Directions for this task -
Scan the records for lines with the word "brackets", and copy every such line.

(Stored records)
____

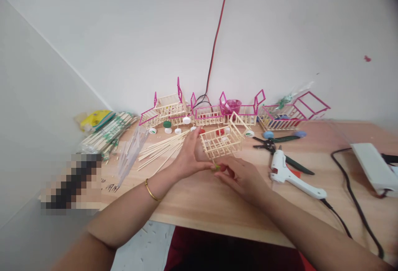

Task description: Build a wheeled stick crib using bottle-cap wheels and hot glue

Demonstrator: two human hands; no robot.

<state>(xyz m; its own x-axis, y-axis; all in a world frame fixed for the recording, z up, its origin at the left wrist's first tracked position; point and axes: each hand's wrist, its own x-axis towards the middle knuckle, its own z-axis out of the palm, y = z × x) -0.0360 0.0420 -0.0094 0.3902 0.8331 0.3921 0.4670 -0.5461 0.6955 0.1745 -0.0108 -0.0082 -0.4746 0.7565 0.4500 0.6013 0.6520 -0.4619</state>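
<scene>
A small cart frame of bare wooden sticks [220, 142], with slatted sides and a raised handle at its right end, is held up above the table. My left hand [188, 157] grips its left end, fingers behind and thumb stretched along the near side. Just below the frame, my right hand [239, 177] pinches a small yellow-green piece [217, 167] at the end of a stick, close to my left thumb tip. My fingers cover most of that piece. Beyond the frame, a red bottle cap [220, 131] is partly visible.
Several stick carts with magenta edges [208, 115] line the wall, bottle caps as wheels. Loose sticks [161, 151] and clear plastic strips [132, 153] lie left, near packed sticks [108, 132]. At right are pruning shears [267, 144], a glue gun [284, 171] and a white power strip [373, 167].
</scene>
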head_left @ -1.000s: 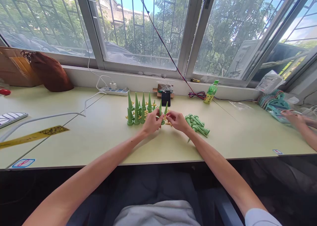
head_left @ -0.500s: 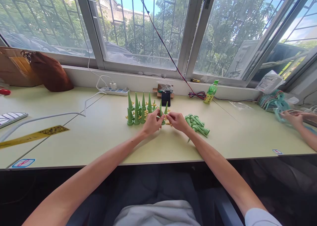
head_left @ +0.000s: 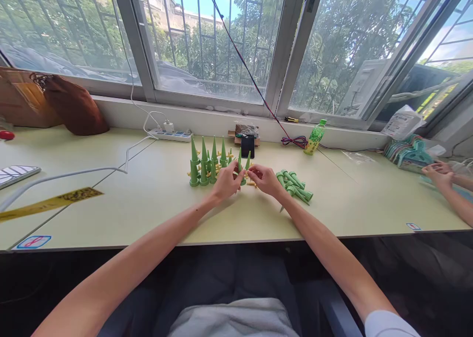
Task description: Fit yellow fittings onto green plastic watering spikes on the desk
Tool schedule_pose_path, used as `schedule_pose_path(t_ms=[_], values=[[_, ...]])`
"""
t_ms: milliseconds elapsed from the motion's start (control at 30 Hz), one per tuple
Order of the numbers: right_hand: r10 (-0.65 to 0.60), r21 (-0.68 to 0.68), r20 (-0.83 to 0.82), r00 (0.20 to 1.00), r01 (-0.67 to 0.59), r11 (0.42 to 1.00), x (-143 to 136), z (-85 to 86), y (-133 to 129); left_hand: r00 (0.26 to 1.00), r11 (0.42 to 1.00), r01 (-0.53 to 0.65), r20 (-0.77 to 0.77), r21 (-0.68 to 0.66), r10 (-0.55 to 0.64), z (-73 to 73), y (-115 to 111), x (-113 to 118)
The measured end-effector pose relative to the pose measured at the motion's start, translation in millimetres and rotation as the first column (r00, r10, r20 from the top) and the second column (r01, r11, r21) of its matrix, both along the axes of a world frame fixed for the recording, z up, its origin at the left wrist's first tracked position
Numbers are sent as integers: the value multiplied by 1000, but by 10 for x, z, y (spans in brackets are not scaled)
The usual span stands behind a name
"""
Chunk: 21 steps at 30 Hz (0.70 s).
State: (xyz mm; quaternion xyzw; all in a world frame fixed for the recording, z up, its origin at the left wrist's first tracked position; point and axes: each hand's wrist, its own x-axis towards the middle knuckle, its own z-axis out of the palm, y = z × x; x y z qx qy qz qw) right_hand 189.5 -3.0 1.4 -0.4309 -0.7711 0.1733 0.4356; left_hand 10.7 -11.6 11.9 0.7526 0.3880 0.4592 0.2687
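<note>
My left hand [head_left: 226, 182] is closed around a green cone-shaped spike [head_left: 240, 160], its point up and its base partly covered by my fingers. Close on its right, my right hand [head_left: 266, 179] pinches at the spike with thumb and forefinger; what sits between those fingertips is too small to make out. Another green cone [head_left: 248, 160] rises just behind the fingertips. Left of my hands stand several upright green spikes [head_left: 194, 172] in rows, with small yellow pieces among them. A few loose yellow pieces [head_left: 252, 183] lie beneath my right hand.
Several green spikes [head_left: 293, 183] lie in a pile right of my right hand. Behind are a black phone [head_left: 247, 146], a green-labelled bottle [head_left: 315, 137] and a power strip [head_left: 173, 135]. At far right, another person's hands [head_left: 441, 174] work near teal plastic items [head_left: 410, 152].
My hands stay together at nearly the same spot, with only slight finger movement. The other person's hands at far right have shifted, away from the teal items' front edge.
</note>
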Motion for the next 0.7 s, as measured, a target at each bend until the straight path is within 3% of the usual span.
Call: schedule_pose_path(t_ms=[700], values=[[46, -17, -7, 999, -46, 999, 2, -5, -14, 1000, 1000, -21, -7, 16, 21, -7, 17, -1]])
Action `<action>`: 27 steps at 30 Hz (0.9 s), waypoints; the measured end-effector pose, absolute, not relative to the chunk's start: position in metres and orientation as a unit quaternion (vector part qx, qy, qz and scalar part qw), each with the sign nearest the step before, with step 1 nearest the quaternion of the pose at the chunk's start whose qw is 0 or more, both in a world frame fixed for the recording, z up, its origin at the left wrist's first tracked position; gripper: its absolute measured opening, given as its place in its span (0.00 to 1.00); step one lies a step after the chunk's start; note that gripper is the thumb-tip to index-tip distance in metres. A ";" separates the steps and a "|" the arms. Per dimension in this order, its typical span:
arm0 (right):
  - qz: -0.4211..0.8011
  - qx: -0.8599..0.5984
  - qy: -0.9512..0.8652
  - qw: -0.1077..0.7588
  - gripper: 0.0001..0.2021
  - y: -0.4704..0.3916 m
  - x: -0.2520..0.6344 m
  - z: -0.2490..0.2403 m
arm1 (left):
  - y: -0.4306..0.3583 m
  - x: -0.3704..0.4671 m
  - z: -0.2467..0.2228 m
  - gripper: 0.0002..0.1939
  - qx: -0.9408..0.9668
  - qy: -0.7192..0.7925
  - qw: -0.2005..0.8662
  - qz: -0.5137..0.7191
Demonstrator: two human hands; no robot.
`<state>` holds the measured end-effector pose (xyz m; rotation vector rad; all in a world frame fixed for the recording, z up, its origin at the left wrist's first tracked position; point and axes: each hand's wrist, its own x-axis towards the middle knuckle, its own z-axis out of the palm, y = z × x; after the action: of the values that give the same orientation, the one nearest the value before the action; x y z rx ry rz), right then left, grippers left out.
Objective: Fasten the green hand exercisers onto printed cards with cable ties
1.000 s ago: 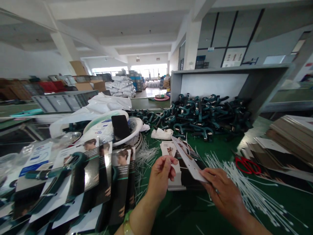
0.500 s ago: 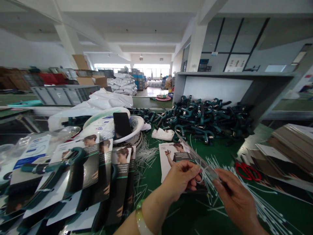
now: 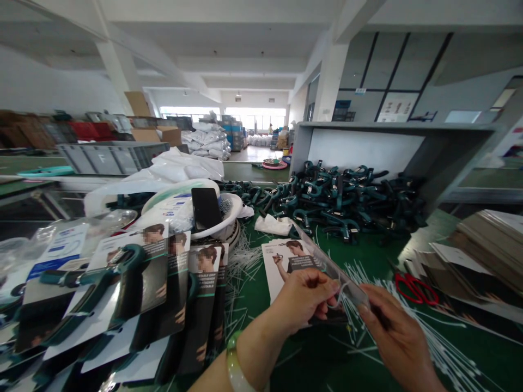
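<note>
Near the middle of the table, my left hand (image 3: 306,299), with a green bangle (image 3: 235,359) on its wrist, pinches a thin white cable tie (image 3: 342,291) bent into a curve. To its right, my right hand (image 3: 394,321) grips the lower end of a printed card (image 3: 329,264), held tilted and nearly edge-on. The tie touches the card close to my right fingers. Beneath and behind my left hand lie more printed cards (image 3: 272,272). Loose white cable ties (image 3: 447,348) spread out to the right of and below my right hand.
Carded green hand grips (image 3: 126,283) pile up at left. A phone (image 3: 205,208) rests on a white basket (image 3: 232,215). Loose grips (image 3: 327,196) heap before a grey bin (image 3: 457,158). Red scissors (image 3: 417,288) and stacked cards (image 3: 490,239) are at right.
The card in my right hand has turned slightly, showing more of its face near the fingers. The white tie sits a little higher and more to the right. Both hands keep their holds.
</note>
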<state>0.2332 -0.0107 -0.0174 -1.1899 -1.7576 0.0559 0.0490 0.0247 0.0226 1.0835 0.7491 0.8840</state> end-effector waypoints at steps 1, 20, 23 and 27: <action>0.027 -0.492 -0.722 0.486 0.10 -0.011 0.233 -0.017 | 0.025 0.048 0.024 0.22 0.493 0.338 0.696 0.399; 0.006 -0.502 -0.722 0.476 0.11 -0.012 0.231 -0.015 | 0.022 0.036 0.030 0.22 0.498 0.358 0.684 0.396; 0.023 -0.507 -0.715 0.481 0.11 -0.014 0.229 -0.013 | 0.023 0.035 0.032 0.22 0.497 0.350 0.686 0.400; 0.057 -0.501 -0.709 0.493 0.10 -0.014 0.229 -0.011 | 0.024 0.036 0.032 0.20 0.504 0.332 0.684 0.410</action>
<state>0.2290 -0.0136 -0.0106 -1.2156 -1.7189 0.1394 0.0357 0.0241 0.0320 1.1301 0.7434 0.9194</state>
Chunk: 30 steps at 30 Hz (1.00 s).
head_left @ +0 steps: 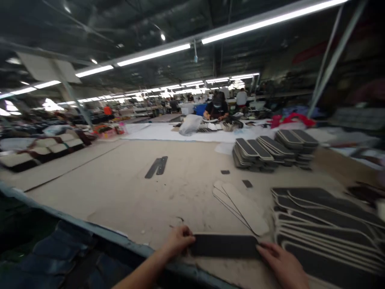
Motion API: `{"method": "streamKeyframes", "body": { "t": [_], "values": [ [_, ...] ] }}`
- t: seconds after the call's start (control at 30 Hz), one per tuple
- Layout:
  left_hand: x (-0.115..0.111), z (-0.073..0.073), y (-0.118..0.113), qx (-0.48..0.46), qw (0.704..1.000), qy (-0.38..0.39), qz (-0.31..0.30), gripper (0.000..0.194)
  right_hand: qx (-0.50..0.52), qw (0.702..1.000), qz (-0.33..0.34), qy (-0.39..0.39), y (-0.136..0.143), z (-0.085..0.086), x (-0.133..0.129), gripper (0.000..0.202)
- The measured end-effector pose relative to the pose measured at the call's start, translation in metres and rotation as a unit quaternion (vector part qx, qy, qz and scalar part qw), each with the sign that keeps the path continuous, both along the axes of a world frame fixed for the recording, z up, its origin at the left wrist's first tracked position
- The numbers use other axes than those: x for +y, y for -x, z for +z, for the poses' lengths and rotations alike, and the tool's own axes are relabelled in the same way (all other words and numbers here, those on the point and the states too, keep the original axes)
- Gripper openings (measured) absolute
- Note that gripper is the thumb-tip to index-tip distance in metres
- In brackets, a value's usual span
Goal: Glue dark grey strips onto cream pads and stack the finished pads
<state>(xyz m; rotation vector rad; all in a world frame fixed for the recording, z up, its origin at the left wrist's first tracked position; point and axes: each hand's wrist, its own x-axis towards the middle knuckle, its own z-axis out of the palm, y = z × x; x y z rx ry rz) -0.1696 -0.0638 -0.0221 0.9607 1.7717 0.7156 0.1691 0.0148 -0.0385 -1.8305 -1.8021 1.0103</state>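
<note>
A long dark rectangular strip [224, 246] lies level at the table's near edge. My left hand [180, 239] pinches its left end between thumb and fingers. At the other end, my right hand [278, 259] grips the strip's right corner with thumb and fingertips. Just beyond the strip rests a pale flat piece [243, 204] with dark edge lines. To the right of my right hand is a fanned stack of dark panels with light edges [325, 228].
Stacked dark pads [270, 150] stand at the back right. Two dark strips [157, 167] lie mid-table, and two small dark pieces [247, 183] sit right of centre. Light-and-dark bundles [45, 148] line the left. Across the table sits a person [217, 108].
</note>
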Motion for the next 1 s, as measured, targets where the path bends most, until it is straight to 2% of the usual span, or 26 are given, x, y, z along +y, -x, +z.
{"method": "streamKeyframes", "body": {
  "t": [0.1, 0.2, 0.37, 0.83, 1.0],
  "values": [
    [0.002, 0.000, 0.003, -0.026, 0.999, -0.006, -0.029, 0.031, 0.059, 0.998, -0.019, -0.001, 0.005, 0.007, -0.007, 0.034],
    [0.004, 0.004, 0.004, -0.035, 0.998, -0.020, -0.038, 0.034, 0.059, 0.998, -0.037, 0.001, 0.010, 0.010, -0.009, 0.030],
    [0.002, 0.013, -0.001, -0.006, 0.999, -0.012, -0.032, 0.032, 0.063, 0.997, -0.041, -0.018, 0.011, 0.006, -0.010, 0.027],
    [0.005, 0.008, -0.005, 0.072, 0.997, -0.013, -0.036, 0.022, 0.008, 0.997, -0.059, -0.045, 0.015, 0.009, -0.010, 0.022],
    [0.006, 0.013, -0.006, 0.105, 0.993, -0.010, -0.045, 0.017, -0.019, 0.997, -0.058, -0.049, 0.017, 0.010, -0.011, 0.020]
  ]
}}
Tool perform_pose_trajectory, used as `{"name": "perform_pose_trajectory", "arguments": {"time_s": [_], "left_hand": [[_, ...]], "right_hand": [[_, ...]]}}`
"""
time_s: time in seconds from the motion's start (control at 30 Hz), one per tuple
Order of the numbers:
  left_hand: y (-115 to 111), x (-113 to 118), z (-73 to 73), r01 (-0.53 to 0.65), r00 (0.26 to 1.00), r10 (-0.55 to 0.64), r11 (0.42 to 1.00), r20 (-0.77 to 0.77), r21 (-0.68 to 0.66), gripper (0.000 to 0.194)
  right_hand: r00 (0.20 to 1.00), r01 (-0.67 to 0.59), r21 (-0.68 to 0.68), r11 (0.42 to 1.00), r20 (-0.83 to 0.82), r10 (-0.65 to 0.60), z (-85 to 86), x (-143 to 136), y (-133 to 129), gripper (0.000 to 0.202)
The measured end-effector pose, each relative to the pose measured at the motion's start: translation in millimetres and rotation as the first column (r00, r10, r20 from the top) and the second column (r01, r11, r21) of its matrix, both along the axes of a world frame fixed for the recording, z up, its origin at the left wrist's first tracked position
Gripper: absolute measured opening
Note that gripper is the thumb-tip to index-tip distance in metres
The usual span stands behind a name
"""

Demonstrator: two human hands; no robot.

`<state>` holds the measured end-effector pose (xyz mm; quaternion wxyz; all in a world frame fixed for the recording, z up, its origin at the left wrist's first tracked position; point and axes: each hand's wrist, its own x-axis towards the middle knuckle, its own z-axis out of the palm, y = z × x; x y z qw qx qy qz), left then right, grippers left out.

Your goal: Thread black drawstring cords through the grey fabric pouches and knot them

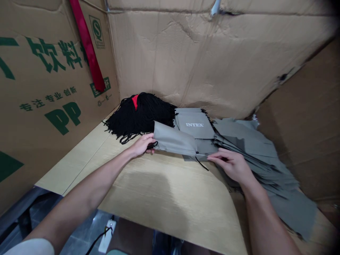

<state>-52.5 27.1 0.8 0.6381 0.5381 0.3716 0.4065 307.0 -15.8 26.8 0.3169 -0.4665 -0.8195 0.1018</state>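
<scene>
A grey fabric pouch (175, 139) hangs level above the wooden table. My left hand (144, 144) is closed on its left end, with a small loop of black cord bunched at the fingers. At the pouch's lower right corner a short black cord end (202, 164) sticks out. My right hand (230, 163) pinches a thin, pale tool or wire (202, 155) that reaches to that corner. Behind the pouch lies a stack of grey pouches (195, 124) marked INTEX. A heap of black cords (145, 112) with a red tie sits behind my left hand.
Loose piles of grey fabric pieces (255, 148) spread along the table's right side. Cardboard walls (186, 60) enclose the back and sides. A red strap (89, 49) hangs at the left. The wooden table (143, 191) has its front edge near me; a white power strip (107, 235) lies below.
</scene>
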Motion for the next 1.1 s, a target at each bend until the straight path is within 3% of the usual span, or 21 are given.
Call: {"name": "perform_pose_trajectory", "arguments": {"time_s": [0.2,0.47,0.7,0.87,1.0,1.1], "left_hand": [[4,0,-8.9,0.049,0.997,-0.048,0.999,0.062,-0.022,0.031],[2,3,-7.0,0.024,0.991,-0.006,0.991,0.135,-0.130,0.036],[2,7,-13.8,-0.117,0.986,0.117,0.993,0.121,-0.005,0.038],[2,6,-10.8,-0.108,0.994,0.106,0.992,0.038,0.067,0.032],[2,3,-12.7,-0.052,0.998,0.053,0.997,-0.015,0.065,0.046],[5,2,-16.4,-0.090,0.995,0.094,0.991,-0.042,0.101,0.058]], "right_hand": [[0.998,0.052,0.084,0.995,-0.032,-0.050,-2.0,-3,1,0.034],[0.994,0.101,0.194,0.976,0.030,-0.109,-2.7,-14,-1,0.030],[0.989,0.104,0.213,0.971,0.081,-0.124,-0.6,-20,-3,0.032],[0.986,0.112,0.210,0.971,0.097,-0.135,-1.7,-18,-3,0.030],[0.987,0.106,0.217,0.971,0.092,-0.128,-3.1,-17,-2,0.027],[0.985,0.118,0.228,0.967,0.094,-0.142,-4.2,-13,-1,0.026]]}}
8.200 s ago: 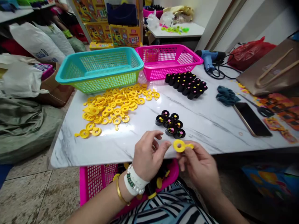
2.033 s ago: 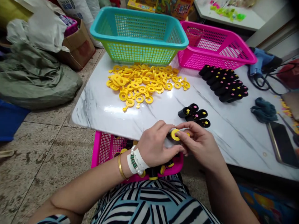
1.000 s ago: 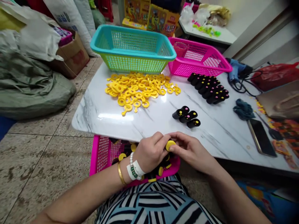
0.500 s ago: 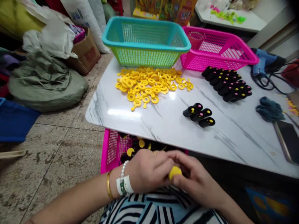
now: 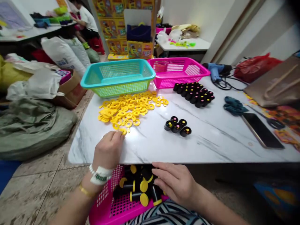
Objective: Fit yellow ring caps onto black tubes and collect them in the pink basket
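My left hand (image 5: 108, 150) reaches to the near edge of a pile of yellow plastic rings with tabs (image 5: 131, 107). Its fingertips are closed on one yellow ring (image 5: 123, 131) lying on the table. My right hand (image 5: 179, 184) hovers at the table's front edge, over the right side of a pink basket (image 5: 106, 200); its fingers are stretched out, with nothing visible in them. In that basket, on my lap, lie several black tubes with yellow caps (image 5: 144, 186). The right hand hides part of them.
Short black cylinders (image 5: 177, 127) stand on the marble-patterned table, with a larger block of them (image 5: 195, 93) behind. Further back are a turquoise basket (image 5: 117, 87) and another pink basket (image 5: 178, 82). A phone (image 5: 262, 130), dark cloth (image 5: 234, 106) and blue heat gun (image 5: 215, 72) lie rightward.
My hands have parted from above my lap. The left went forward to the yellow rings; the right opened, and the yellow-capped piece is gone from it. The view has tilted up.
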Demonstrator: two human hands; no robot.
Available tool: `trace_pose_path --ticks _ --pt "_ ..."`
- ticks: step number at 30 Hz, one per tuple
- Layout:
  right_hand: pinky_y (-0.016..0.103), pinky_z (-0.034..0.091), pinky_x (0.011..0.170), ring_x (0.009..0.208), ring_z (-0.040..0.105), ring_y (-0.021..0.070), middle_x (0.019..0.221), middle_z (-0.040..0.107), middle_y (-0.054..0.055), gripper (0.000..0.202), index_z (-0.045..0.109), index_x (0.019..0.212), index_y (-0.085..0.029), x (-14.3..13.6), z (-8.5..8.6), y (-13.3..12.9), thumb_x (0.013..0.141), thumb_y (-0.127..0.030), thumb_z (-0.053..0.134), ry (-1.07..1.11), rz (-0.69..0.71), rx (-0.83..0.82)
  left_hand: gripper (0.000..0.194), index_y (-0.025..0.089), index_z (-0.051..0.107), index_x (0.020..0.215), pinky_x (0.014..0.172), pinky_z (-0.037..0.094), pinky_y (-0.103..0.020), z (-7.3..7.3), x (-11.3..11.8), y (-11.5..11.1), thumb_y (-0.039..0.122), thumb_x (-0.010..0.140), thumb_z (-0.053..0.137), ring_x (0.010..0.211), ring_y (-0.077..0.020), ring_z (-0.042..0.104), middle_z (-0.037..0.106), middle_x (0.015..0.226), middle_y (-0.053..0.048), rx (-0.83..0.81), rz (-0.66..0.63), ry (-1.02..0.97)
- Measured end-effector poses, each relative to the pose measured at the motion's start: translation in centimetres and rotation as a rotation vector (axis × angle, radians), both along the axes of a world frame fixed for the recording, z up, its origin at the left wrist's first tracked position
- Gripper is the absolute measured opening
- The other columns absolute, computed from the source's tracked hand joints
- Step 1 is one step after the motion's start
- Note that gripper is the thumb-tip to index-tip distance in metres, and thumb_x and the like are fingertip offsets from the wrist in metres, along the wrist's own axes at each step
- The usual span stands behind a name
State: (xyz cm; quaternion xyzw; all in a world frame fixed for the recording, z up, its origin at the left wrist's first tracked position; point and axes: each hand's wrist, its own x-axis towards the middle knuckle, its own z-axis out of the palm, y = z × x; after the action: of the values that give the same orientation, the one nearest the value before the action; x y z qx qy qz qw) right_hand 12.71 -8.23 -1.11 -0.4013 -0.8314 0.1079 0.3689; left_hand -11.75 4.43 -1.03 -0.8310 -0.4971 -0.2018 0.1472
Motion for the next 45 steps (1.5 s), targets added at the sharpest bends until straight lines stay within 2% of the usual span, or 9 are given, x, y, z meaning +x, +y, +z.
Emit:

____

Reply -
Numbers are sent as integers: the value multiplied by 1000, but by 10 for x, z, y (spans in brackets are not scaled)
- In brackets, a value's usual span

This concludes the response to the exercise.